Thank you, Mr. Chairman, for the opportunity to testify before the Committee. I hope that I have communicated the significance of the material in the ITS archives, the imperative of finally making it truly accessible to survivors and to scholars, and that time is of the essence.

The Museum hopes to receive the first sections of the ITS archives in digital form this summer, and to be able to make at least those sections available to the public later this year. We are working closely with the new leadership of the International Tracing Service to address technical and organizational issues associated with the transfer of the materials. Great strides have been made, in cooperation with the International Committee of the Red Cross, in preparing over ten million pages of deportation, concentration camp, Gestapo, and arrest records, as well as the Central Name Index, for transfer.

In order to meet this timetable, the governments on the International Commission still have to approve the transfer of digitized documentation in June and conclude their ratification formalities, or agree to grant provisional access in advance of the final ratifications, at the same time as we prepare the materials for public access. Proceeding on two tracks, our objectives are a) to have the materials ready when the formal opening of the archives for research is authorized through the diplomatic process; and b) to ensure that when the material is ready, no further postponements in providing access occur because of delays in the diplomatic process.

Tomorrow, Sara J. Bloomfield, the Director of the United States Holocaust Memorial Museum, and Dr.

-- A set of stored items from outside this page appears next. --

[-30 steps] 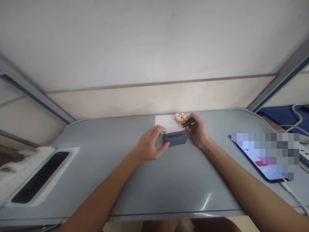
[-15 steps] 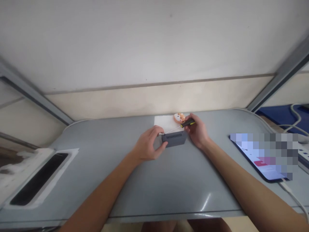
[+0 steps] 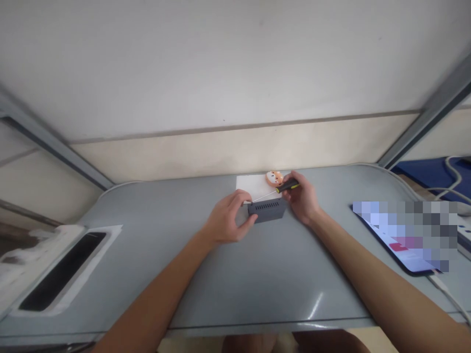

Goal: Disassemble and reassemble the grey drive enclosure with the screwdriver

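A dark grey box with a row of vent slots along its top edge is held at its left end by my left hand, thumb in front and fingers behind. My right hand grips the black and yellow handle of a screwdriver. Its thin shaft slants down to the left, with the tip at the box's upper left corner beside my left fingertips. Behind the box lie a white sheet and a round orange and white animal-faced item, close to my right fingers.
On the right of the grey table lies a lit phone or tablet with a white cable. A black phone-like slab rests on white paper at the left. A wall stands behind.
Both hands, the box and the screwdriver keep nearly the same pose. The whole view has shifted very slightly.
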Available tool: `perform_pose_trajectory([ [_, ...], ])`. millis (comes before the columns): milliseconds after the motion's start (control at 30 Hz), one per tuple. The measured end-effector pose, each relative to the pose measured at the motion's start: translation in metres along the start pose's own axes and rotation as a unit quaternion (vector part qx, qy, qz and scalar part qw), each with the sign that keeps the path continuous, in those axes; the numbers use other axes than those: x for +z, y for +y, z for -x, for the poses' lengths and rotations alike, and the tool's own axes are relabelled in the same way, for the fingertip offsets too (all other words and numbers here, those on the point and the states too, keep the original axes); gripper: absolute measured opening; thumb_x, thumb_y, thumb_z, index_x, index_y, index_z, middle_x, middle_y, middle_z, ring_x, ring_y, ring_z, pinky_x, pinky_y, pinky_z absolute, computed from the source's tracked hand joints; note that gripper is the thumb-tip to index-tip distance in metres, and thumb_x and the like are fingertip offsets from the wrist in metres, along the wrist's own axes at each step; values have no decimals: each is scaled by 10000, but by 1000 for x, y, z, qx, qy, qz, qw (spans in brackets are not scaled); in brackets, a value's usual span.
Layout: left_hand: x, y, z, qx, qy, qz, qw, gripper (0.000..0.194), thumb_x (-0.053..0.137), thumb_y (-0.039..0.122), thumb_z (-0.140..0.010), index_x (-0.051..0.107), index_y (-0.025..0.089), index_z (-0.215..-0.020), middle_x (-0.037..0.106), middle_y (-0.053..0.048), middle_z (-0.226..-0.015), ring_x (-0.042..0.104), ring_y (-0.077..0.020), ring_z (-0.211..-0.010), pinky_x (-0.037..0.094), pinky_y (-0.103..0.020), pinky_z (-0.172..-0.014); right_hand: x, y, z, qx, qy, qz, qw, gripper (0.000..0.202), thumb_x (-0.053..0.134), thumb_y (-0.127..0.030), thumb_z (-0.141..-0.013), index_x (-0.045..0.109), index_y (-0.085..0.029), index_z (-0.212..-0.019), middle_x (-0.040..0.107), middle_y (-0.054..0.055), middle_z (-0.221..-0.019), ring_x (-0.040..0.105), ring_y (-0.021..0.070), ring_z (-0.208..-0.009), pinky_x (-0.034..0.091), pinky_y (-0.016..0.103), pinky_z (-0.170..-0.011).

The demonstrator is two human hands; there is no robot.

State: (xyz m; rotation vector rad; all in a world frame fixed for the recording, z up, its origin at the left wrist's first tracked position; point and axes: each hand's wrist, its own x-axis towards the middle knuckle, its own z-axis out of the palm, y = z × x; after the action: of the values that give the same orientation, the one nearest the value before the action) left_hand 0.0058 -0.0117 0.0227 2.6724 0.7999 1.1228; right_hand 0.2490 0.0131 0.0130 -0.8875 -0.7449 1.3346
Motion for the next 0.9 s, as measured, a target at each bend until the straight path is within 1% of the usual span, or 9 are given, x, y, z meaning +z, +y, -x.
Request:
perform_pose_trajectory([
  [200, -1, 0, -1, -5, 7, -10, 1000, 321, 639, 241, -908, 483, 227, -1188, 635, -81, -1081, 618, -200, -890, 517, -342, -763, -1, 2, -1, 0, -7, 3, 1000, 338, 716, -547, -819, 645, -237, -705, 597, 1, -708, 461, 116, -543, 282, 297, -473],
  [433, -2, 1, -2, 6, 6, -18, 1000, 299, 642, 239, -920, 485, 221, -1175, 639, -90, -1096, 628, -204, -919, 539, -342, -790, 0, 0, 2, 11, -8, -4, 1000, 309, 712, -498, -834, 657, -223, -704, 578, 2, -700, 443, 109, -538, 293, 290, -474],
  [633, -3, 2, -3, 8, -1, -21, 1000, 236, 634, 241, -927, 513, 220, -1128, 644, -90, -1082, 634, -210, -935, 552, -355, -824, -2, -2, 1, 5, 2, 10, 1000, 326, 705, -511, -835, 649, -225, -690, 594, 6, -700, 458, 112, -537, 314, 291, -473],
  [767, -3, 3, -4, 11, -3, -22, 1000, 206, 626, 238, -928, 536, 215, -1111, 655, -91, -1068, 641, -212, -935, 552, -355, -828, -4, 0, -1, -1, -3, 11, 1000, 326, 697, -504, -842, 647, -222, -685, 594, 11, -700, 453, 108, -531, 309, 286, -464],
  [900, -3, 3, -4, 7, -10, -24, 1000, 184, 623, 241, -925, 564, 216, -1098, 663, -91, -1071, 651, -217, -949, 552, -360, -844, -4, -1, -1, -7, -2, 19, 1000, 340, 703, -536, -833, 637, -232, -696, 593, 8, -686, 452, 116, -522, 306, 295, -459],
])
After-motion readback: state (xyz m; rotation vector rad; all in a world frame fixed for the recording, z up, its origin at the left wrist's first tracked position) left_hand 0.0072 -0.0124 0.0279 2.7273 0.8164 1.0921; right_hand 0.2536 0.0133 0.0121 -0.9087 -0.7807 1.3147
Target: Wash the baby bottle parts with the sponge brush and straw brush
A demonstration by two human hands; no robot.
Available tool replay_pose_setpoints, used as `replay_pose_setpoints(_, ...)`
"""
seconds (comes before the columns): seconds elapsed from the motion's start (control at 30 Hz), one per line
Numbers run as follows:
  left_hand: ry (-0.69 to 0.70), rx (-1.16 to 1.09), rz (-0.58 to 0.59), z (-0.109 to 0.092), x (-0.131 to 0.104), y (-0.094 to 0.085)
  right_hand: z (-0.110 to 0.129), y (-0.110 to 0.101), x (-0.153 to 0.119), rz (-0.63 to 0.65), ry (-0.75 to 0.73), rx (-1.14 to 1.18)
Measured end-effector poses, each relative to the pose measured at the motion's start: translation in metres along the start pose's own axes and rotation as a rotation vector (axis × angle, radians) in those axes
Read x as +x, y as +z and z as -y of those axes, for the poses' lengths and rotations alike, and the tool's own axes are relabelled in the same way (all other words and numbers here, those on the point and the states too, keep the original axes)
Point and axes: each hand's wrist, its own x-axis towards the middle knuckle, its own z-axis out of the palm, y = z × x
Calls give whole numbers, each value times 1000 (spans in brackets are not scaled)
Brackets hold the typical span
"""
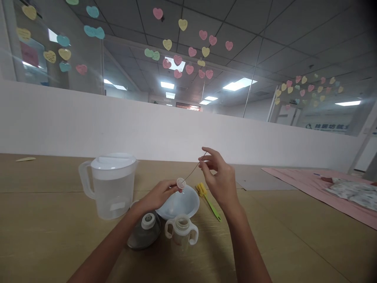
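My left hand (pixel 160 193) pinches a small round whitish cap (pixel 181 183) above the far rim of a pale bowl (pixel 188 202). Higher and to the right, my right hand (pixel 216 169) holds a thin dark wire (pixel 194 169) between thumb and fingers; its lower end reaches the cap. In front of the bowl a clear bottle with two white handles (pixel 181 232) stands upright without a lid. Beside it, partly behind my left forearm, sits a grey dome-shaped object with a white knob (pixel 148 221).
A lidded clear pitcher (pixel 113 192) stands at the left. Right of the bowl lies a yellow sponge brush with a green handle (pixel 212 206). Farther right, a pink cloth (pixel 297 184) carries a patterned fabric item (pixel 353 192). A low white wall (pixel 165 129) rises behind the table.
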Motion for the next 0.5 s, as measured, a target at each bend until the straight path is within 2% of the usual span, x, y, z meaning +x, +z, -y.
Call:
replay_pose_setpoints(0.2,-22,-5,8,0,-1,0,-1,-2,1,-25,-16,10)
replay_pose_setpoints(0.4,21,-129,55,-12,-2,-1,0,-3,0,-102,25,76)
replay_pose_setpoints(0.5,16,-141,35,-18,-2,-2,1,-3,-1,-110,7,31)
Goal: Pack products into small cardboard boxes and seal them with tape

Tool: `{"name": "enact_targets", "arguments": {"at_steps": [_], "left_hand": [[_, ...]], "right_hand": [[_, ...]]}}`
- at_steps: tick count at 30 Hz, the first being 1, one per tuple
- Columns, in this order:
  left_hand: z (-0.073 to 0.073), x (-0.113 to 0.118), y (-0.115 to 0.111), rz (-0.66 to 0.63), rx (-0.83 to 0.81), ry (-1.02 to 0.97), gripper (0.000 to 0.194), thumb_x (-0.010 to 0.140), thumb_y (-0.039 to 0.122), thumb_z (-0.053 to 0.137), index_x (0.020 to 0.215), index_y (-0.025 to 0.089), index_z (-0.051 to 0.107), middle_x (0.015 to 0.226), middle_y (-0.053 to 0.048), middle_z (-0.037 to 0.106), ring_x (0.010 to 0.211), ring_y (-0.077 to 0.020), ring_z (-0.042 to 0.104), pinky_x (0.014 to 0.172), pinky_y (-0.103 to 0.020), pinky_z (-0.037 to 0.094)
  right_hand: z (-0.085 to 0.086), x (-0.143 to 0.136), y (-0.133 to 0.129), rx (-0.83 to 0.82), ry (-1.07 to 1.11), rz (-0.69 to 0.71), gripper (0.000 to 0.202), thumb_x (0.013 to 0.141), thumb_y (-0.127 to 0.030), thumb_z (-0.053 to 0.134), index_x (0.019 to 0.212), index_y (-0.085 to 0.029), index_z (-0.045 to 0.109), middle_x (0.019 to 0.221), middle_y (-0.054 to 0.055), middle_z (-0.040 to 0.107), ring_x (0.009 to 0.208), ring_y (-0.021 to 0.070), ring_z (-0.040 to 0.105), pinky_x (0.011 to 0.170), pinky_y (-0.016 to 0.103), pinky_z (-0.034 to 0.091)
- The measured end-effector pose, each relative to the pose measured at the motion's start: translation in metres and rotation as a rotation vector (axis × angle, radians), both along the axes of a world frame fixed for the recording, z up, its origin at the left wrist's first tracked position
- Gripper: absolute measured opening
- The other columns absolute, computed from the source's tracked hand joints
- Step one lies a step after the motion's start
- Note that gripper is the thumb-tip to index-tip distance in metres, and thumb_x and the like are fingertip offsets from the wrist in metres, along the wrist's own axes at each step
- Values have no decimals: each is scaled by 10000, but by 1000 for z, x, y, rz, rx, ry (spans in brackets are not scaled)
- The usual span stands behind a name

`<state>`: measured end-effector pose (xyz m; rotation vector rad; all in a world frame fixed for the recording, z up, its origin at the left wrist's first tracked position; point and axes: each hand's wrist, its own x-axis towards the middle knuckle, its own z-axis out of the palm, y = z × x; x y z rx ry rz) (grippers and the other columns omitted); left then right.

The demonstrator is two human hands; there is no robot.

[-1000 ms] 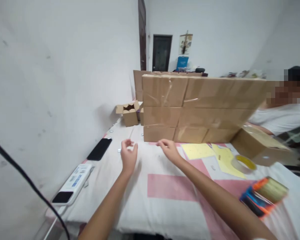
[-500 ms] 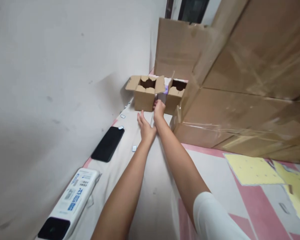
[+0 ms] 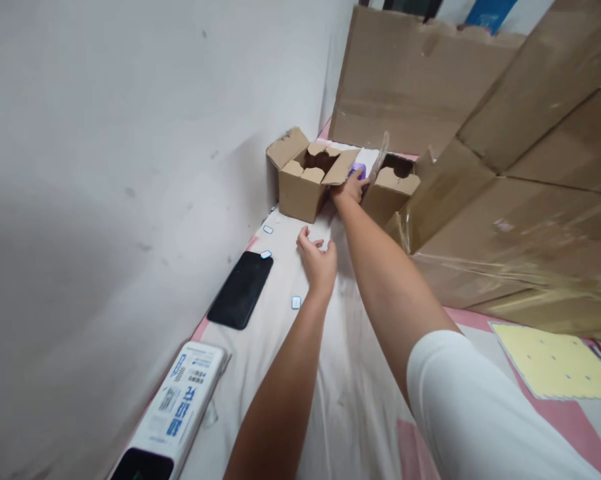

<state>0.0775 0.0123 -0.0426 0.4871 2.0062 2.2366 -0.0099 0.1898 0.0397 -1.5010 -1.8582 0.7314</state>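
My right hand (image 3: 350, 189) reaches into the gap between two small open cardboard boxes, its fingers around a purple object (image 3: 359, 169) that is mostly hidden. The left box (image 3: 303, 199) stands upright with its flaps spread, one flap partly over my right hand. Beside my right wrist is the other box (image 3: 387, 200), also open at the top. My left hand (image 3: 319, 261) is held above the pale cloth in front of the left box, fingers loosely bent and apart, with nothing in it.
A black phone (image 3: 241, 290) lies along the wall, with small white blue-edged pieces (image 3: 296, 303) near it. Closer in is a white labelled device (image 3: 180, 393) with a dark screen. Large taped cartons (image 3: 520, 227) stack up on the right; a cardboard panel (image 3: 400, 80) stands behind.
My right hand has moved farther into the gap, along with the purple object. My left hand has come back slightly, away from the left box. The camera view has shifted.
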Motion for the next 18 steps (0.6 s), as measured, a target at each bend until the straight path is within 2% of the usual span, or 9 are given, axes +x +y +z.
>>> {"name": "enact_targets", "arguments": {"at_steps": [2,4,7,9,11,13,15,18], "left_hand": [[1,0,0,-17,-17,-15,567,777,127,621,1285,238,395,1322,-114,511,904,-137,638,798,-280,525],[3,0,-1,-30,-32,-21,505,792,136,610,1247,239,419,1224,-83,585,858,-137,642,803,-289,519],[7,0,-4,-29,-38,-25,450,813,148,583,1223,244,425,1105,-49,639,806,-142,646,754,-288,511],[9,-4,-5,3,-34,-12,436,821,157,572,1221,247,425,1110,-47,634,832,-147,649,767,-290,508],[12,-11,-7,64,-29,17,428,822,161,568,1218,245,428,1154,-62,610,932,-165,639,859,-312,501],[14,-19,-9,137,-32,50,429,816,164,573,1215,235,432,1220,-89,570,1068,-193,602,981,-354,462],[15,-26,-10,191,-42,82,442,804,166,588,1216,224,437,1270,-114,534,1163,-220,560,1056,-393,421],[15,-32,-12,224,-72,133,477,784,157,618,1225,215,446,1297,-130,513,1241,-244,528,1098,-412,398]], "right_hand": [[-1,-6,0,-14,-49,-101,525,956,-140,449,1478,-149,389,1445,244,371,1111,294,650,941,503,500],[-4,-7,-8,19,-79,-142,480,932,-162,516,1408,-160,454,1414,225,408,1094,283,651,934,474,506],[-10,-2,-25,46,-73,-126,541,890,-242,616,1395,-171,432,1331,208,502,1118,307,629,945,498,497],[-15,4,-37,66,-65,-116,590,860,-349,669,1376,-183,435,1289,196,549,1172,341,593,973,545,470],[-20,11,-49,102,-16,-62,617,823,-459,694,1333,-200,463,1278,184,570,1213,360,559,1005,576,439],[-28,19,-57,116,103,34,610,790,-496,709,1281,-204,496,1275,176,582,1202,343,562,1026,548,432],[-39,25,-63,110,280,148,581,765,-450,729,1248,-200,522,1294,163,587,1182,300,579,1041,478,442],[-58,35,-67,106,553,278,501,811,-384,655,1262,-201,535,1343,128,597,1236,239,562,1090,417,418]]}}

Klaus Scharioth, Ambassador of the Federal Republic of Germany to the United States, will host a meeting of diplomatic representatives from the countries on the International Commission of the ITS to evaluate the work that needs to be done before the International Commission meets in Amsterdam on May 14-15. If every country takes the necessary steps in a timely way, if all of the national parliaments conclude their ratification procedures, the long overdue resolution of the problem of access to the archives of the International Tracing Service may finally be at hand.

Notes:

(1) President’s Commission on the Holocaust, Elie Wiesel, Chairman, Report to the President, September 27, 1979, p.10.

(2) For a regularly updated, searchable catalog of the Museum’s archival collections, see the Museum’s Archival Guide to the Collections of the United States Holocaust Memorial Museum, available on-line at www.ushmm.org.

(3) Arthur Max, AP, “Opening of archive likely to spur new generation of Holocaust scholarship,” November 18, 2006; Arthur Max, AP, “Amidst a sea of names, Anne Frank’s name stands out in vast Nazi archive,” November 24, 2006; Arthur Max, AP, “Opening of Nazi documents could aid compensation claims, survivors’ group says,” December 3, 2006; Arthur Max, AP, “Holocaust records help reconstruct lives--An envelope in a vast archive starts the paper trail of a lost life,” December 17, 2006; Arthur Max, AP, “Nazi archive sheds new light on vast network of concentration camps, December 23, 2006; Melissa Eddy, AP, “Holocaust papers—Opening Holocaust Archives may take years,” January 18, 2007; Melissa Eddy, AP, “60 years later, putting Holocaust victims’ names to numbers still a daunting task,” February 10, 2007; Arthur Max and Melissa Eddy, AP, “The Holocaust Papers—Archives detail horrors of Nazi death marches,” March 6, 2007.

(4) “Revisiting the Horrors of the Holocaust,” transcript of 60 Minutes broadcast of December 17, 2006, available at www.cbsnews.com.